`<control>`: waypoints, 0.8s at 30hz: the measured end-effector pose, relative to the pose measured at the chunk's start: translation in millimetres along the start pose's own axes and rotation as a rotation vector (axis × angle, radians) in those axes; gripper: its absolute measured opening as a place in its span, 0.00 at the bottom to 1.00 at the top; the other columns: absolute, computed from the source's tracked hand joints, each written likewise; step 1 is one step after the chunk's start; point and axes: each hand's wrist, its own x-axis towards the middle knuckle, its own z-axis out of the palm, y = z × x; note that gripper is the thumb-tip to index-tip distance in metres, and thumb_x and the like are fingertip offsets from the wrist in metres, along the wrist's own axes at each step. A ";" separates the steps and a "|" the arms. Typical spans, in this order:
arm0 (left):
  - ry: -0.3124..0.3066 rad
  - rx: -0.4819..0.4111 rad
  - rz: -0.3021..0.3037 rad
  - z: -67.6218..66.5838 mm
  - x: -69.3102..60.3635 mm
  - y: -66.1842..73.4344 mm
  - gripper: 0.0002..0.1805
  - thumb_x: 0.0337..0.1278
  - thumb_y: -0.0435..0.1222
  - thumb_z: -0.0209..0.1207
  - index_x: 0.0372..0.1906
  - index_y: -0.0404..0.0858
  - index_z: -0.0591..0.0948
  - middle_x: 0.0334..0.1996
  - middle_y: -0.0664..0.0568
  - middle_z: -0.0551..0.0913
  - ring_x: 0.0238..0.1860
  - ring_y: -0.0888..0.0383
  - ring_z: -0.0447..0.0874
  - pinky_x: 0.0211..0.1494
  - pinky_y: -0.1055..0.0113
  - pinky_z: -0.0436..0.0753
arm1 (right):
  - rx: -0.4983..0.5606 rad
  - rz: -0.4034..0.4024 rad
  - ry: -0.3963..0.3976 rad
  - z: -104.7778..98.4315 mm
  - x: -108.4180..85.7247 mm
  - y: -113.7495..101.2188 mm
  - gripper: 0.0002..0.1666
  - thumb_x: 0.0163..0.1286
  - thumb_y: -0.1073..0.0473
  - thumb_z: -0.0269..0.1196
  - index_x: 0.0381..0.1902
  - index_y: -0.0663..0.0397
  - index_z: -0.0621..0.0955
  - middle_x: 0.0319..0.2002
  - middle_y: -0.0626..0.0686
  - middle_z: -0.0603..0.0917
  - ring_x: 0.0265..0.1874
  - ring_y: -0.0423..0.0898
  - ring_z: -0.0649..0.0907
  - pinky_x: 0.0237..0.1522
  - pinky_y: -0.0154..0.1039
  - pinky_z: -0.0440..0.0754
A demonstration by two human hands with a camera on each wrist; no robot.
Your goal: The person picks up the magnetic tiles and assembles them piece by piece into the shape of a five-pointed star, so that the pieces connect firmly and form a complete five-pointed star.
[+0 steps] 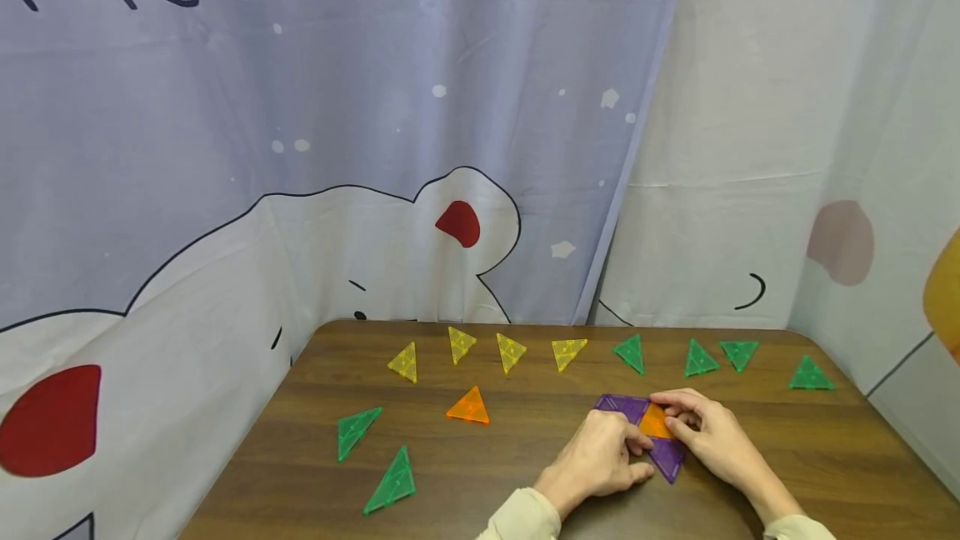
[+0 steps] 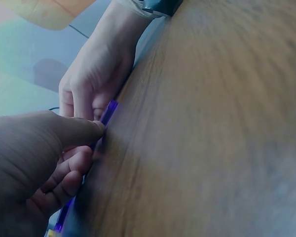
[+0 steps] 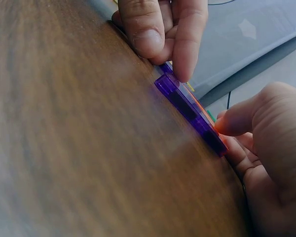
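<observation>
Two purple triangular magnetic tiles, the upper [image 1: 621, 403] and the lower [image 1: 667, 457], lie flat on the table with an orange triangular tile [image 1: 656, 421] between them, edges together. My left hand [image 1: 596, 455] is at their left side, fingers bent, holding the lower purple tile's edge near the orange one. On the right, my right hand [image 1: 708, 432] grips the orange tile with thumb and fingers, the index finger reaching its top corner. The right wrist view shows the purple tile's edge [image 3: 190, 113] close up. My fingers cover parts of the tiles.
Several yellow triangles [image 1: 512, 352] and green triangles [image 1: 701, 358] line the back of the wooden table [image 1: 300, 473]. A loose orange triangle [image 1: 468, 407] lies left of my hands, with two green ones, the larger [image 1: 393, 483] nearer me. A printed curtain [image 1: 450, 123] hangs behind.
</observation>
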 end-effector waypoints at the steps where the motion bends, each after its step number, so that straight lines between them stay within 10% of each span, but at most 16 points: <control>1: -0.001 0.000 0.000 -0.2 0.0 0.0 0.13 0.55 0.45 0.84 0.46 0.52 0.98 0.29 0.71 0.91 0.29 0.86 0.72 0.34 0.91 0.71 | 0.001 -0.004 0.002 0.1 0.1 0.1 0.19 0.77 0.69 0.71 0.62 0.49 0.90 0.46 0.43 0.89 0.40 0.33 0.85 0.40 0.33 0.83; 17: -0.063 -0.040 0.032 -9.3 -0.3 -0.1 0.18 0.59 0.41 0.83 0.54 0.48 0.95 0.33 0.68 0.89 0.24 0.86 0.71 0.31 0.90 0.72 | 0.026 -0.011 -0.007 2.1 1.1 -0.3 0.19 0.76 0.60 0.75 0.63 0.51 0.89 0.47 0.46 0.89 0.39 0.34 0.86 0.40 0.33 0.86; 24: 0.062 -0.078 0.044 -24.2 0.7 -7.0 0.22 0.62 0.43 0.80 0.60 0.45 0.92 0.45 0.59 0.90 0.42 0.77 0.82 0.45 0.89 0.75 | 0.016 -0.022 -0.004 1.3 0.7 -0.8 0.21 0.74 0.61 0.77 0.62 0.52 0.89 0.50 0.46 0.89 0.40 0.34 0.85 0.41 0.33 0.87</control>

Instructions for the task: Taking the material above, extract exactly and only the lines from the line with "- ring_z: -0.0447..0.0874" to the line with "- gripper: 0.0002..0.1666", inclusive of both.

Output of the task:
  - ring_z: -0.0447..0.0874
  - pinky_x: 0.0211..0.1494
  - pinky_y: -0.1055..0.0113
  - pinky_z: -0.0436..0.0753
arm1 (right):
  - rx: -0.4983..0.5606 rad
  - rz: -0.4034..0.4024 rad
  - ry: -0.3963..0.3976 rad
  - z: -104.7778..98.4315 mm
  - x: -108.4180..85.7247 mm
  - y: -113.7495..101.2188 mm
  - gripper: 0.0002..0.1666

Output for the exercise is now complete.